I originally attempted to start with a public ami based on fedora core 6. I found loading the stack difficult with hard to find RPMs and difficult installation issues. I finally ran into a wall with the PostgreSQL/PostGIS install. In order to load I needed a complete gcc make package to compile from sources. It did not seem worth the trouble. At that point I switched to an Ubuntu 7.10 Gutsy ami.

Ubuntu based on debian is somewhat different in its directory layout from the fedora base. However, Ubuntu apt-get was much better maintained than the fedora core yum installs. This may be due to using the older fedora 6 rather than a fedora 8 or 9, but there did not appear to be any useable public ami images available on the AWS EC2 for the newer fedoras. In contrast to fedora on Ubuntu installing a recent version of PostgreSQL/PostGIS was a simple matter:
apt-get install postgresql-8.2-postgis postgis

In this case I was using the basic small 32 bit instance ami with 1.7Gb memory and 160Gb storage at $0.10/hour. The performance was very comparable to some dedicated servers we are running, perhaps even a bit better since the Ubuntu service is setup using an Apache2 jk_mod to tomcat while the dedicated servers simply use tomcat.
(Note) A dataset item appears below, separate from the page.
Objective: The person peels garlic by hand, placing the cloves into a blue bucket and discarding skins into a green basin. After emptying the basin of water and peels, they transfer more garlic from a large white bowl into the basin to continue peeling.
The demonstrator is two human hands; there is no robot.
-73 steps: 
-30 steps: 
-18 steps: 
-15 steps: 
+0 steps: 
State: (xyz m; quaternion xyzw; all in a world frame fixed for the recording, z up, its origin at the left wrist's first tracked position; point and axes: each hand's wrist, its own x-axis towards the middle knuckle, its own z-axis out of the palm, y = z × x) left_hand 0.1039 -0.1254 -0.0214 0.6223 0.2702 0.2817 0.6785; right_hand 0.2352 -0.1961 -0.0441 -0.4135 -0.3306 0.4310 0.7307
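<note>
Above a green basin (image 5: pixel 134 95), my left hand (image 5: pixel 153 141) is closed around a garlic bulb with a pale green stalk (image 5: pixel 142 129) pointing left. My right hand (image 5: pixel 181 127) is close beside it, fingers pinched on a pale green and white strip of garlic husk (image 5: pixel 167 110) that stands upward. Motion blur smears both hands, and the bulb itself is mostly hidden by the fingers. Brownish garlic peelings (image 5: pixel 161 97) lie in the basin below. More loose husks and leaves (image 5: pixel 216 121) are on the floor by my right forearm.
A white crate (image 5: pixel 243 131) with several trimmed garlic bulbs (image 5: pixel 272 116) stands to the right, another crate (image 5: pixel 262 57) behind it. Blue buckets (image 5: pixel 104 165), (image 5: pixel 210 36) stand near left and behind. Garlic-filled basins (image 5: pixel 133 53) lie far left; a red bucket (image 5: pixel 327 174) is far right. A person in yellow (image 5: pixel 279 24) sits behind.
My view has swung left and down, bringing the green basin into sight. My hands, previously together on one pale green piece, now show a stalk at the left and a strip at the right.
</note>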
There are some issues to watch for on the small ami instances. The storage is 160Gb but the partition allots just 10Gb to root and the balance to a /mnt point. This means the default installations of mysql and postgresql will have data directories on the smaller 10Gb partition. Amazon has done this to limit ec2-bundle-vol to a 10GB max. ec2-bundle-volume is used to store an image to S3 which is where the whole utility computing gets interesting.
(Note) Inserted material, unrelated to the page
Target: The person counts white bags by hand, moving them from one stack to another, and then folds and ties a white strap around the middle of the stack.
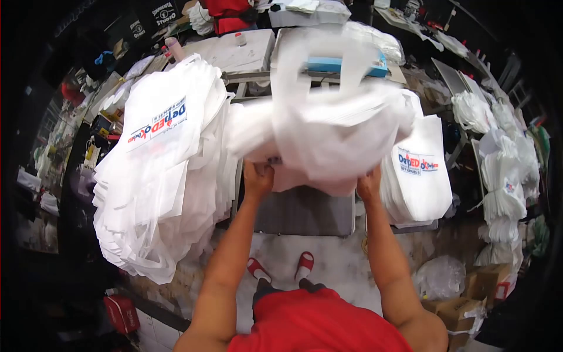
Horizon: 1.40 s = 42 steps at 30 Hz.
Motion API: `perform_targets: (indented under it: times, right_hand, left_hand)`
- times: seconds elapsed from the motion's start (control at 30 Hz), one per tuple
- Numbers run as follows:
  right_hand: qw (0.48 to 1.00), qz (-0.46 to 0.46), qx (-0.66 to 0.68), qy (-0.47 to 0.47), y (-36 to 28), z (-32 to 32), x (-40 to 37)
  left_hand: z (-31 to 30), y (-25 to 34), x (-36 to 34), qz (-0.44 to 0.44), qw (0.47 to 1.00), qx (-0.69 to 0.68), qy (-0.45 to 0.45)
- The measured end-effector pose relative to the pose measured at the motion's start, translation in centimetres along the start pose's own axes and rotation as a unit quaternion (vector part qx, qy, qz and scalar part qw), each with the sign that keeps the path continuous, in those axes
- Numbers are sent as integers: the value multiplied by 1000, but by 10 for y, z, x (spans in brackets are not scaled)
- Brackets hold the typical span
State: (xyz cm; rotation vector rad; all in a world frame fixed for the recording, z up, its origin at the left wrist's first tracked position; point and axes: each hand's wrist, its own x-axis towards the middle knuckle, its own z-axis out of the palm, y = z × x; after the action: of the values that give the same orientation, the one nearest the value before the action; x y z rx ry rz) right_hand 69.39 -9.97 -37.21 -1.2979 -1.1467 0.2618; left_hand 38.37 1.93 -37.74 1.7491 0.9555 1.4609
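Observation:
A white cloth tote bag (337, 144), blurred by motion, hangs in front of me with its loop handles pointing away. My left hand (259, 177) is closed on the near left corner of the bag. At the opposite corner, my right hand (369, 183) grips the near edge, its fingers partly hidden behind the fabric. Beneath the bag lies a dark flat board (306, 212). To the left rises a tall, fanned pile of printed white bags (149, 158). A smaller stack of printed bags (417, 188) is close beside my right hand.
Behind the bag are a blue box (378, 66) and a pale flat board (243, 51). Bundled white bags (503, 188) line the right side. Cardboard boxes (457, 308) and a clear plastic bag (441, 277) are on the floor. Another person in red (227, 14) stands at the far side.

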Motion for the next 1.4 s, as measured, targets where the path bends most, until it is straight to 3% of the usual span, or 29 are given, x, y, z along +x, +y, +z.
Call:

Once an ami stack has been installed it is bundled and stored on S3, that ami is then registered with AWS. Now you have the ability to replicate the image on as many instances as desired. This allows very fast scaling or failover with minimal effort. The only caveat of course is in dynamic data. Unless provision is made to replicate mysql and postgresql data to multiple instances or S3, any changes can be lost with the loss of an instance. This does not appear to occur terribly often but then again the AWS is still Beta. Also important to note, the DNS domain pointed to an existing instance will also be lost with the loss of your instance. Bringing up a new instance requires a change to the DNS entry as well (several hours), since each instance creates its own unique amazon domain name. There appear to be some work arounds for this requiring more extensive knowledge of DNS servers.

In my case the data sources are fairly static. I ended up changing the datadir pointers to /mnt locations. Since these are not bundled in the volume creation, I handled them separately. Once the data required was loaded I ran a tar on the /mnt/directory and copied the .tar files each to its own S3 bucket. The files are quite large so this is not a nice way to treat backups of dynamic data resources.
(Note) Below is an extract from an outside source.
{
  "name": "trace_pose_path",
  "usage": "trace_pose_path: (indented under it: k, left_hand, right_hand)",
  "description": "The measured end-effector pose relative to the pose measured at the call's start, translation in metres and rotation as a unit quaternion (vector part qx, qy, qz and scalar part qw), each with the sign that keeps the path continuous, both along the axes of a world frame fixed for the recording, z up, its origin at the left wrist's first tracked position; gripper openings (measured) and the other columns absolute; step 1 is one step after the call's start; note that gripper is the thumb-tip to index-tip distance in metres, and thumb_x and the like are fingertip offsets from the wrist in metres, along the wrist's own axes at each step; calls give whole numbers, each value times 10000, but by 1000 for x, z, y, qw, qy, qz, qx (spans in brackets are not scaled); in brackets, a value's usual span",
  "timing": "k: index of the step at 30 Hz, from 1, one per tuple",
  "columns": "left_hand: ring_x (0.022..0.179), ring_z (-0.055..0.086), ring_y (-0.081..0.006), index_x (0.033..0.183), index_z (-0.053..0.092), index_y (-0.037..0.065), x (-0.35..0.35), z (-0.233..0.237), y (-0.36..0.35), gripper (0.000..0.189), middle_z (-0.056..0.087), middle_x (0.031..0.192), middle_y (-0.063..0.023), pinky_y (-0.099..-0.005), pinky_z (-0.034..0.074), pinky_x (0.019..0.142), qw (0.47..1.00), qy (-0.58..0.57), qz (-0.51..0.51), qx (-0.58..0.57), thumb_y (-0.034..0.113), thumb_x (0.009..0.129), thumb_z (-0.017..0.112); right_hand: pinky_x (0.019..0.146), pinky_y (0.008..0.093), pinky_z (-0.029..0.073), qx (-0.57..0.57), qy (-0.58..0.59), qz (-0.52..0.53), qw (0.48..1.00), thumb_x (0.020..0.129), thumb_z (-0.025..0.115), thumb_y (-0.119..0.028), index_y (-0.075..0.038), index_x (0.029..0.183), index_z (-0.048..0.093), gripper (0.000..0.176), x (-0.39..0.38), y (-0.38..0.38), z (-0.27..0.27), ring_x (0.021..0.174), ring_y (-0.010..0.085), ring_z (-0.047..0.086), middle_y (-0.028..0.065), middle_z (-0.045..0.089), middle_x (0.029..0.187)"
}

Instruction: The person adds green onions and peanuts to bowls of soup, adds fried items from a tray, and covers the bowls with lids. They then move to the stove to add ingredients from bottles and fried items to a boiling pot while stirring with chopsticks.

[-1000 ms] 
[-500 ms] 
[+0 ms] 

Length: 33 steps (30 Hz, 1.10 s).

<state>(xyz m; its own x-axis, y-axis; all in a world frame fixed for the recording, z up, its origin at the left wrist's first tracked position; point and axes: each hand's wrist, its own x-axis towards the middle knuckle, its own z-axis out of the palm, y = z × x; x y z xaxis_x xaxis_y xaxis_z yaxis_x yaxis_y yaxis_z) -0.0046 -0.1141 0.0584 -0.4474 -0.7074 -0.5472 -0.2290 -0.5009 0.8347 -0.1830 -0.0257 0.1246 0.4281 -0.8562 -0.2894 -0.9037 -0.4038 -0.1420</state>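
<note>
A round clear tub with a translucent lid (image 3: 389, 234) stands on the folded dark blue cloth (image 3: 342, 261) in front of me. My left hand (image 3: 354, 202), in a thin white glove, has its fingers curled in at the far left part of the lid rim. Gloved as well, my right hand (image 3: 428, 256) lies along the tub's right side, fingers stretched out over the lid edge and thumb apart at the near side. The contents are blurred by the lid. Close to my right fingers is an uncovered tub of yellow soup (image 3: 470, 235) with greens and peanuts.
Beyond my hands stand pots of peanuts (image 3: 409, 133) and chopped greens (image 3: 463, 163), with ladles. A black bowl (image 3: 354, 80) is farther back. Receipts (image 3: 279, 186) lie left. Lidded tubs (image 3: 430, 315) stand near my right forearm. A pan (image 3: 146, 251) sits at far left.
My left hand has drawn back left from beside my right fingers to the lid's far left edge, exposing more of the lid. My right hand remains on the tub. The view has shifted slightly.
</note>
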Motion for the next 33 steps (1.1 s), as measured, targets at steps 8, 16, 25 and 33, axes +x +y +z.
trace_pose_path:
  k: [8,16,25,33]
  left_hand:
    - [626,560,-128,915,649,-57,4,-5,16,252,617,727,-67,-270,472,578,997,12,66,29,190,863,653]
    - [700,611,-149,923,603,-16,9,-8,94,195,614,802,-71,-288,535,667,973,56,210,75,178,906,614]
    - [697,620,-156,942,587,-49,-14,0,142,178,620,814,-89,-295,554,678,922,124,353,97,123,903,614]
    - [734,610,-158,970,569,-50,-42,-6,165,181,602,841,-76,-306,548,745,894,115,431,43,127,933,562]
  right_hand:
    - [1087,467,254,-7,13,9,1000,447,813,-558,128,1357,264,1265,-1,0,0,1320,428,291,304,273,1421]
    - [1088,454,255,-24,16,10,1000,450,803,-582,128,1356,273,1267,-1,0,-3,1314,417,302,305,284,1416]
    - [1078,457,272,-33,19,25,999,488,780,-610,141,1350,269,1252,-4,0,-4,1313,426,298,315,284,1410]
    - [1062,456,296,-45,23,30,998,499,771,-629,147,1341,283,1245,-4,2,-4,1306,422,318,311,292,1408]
Next week I have a chance to experiment with a more comprehensive solution from Elastra. Their beta version promises to solve these issues by wrapping Postgresql/postgis on the ec2 instance with a layer that uses S3 as the actual datadir. I am curious how this is done but assume for performance the indices remain local to an instance while the data resides on S3. I will be interested to see what performance is possible with this product.

Another interesting area to explore is Amazon’s recently introduced SimpleDB. This is not a standard sql database but a type of hierarchical object stack over on S3 that can be queried from EC2 instances. This is geared toward non typed text storage which is fairly common in website building. It will be interesting to adapt this to geospatial data to see what can be done. One idea is to store bounding box attributes in the SimpleDB and create some type of JTS tool for indexing on the ec2 instance. The local spatial index would handle the lookup which is then fed to the SimpleDB query tools for retrieving data. I imagine the biggest bottleneck in this scenario would be the cost of text conversion to double and its inverse.

Utility computing has an exciting future in the geospatial realm – thank you Amazon and Zen.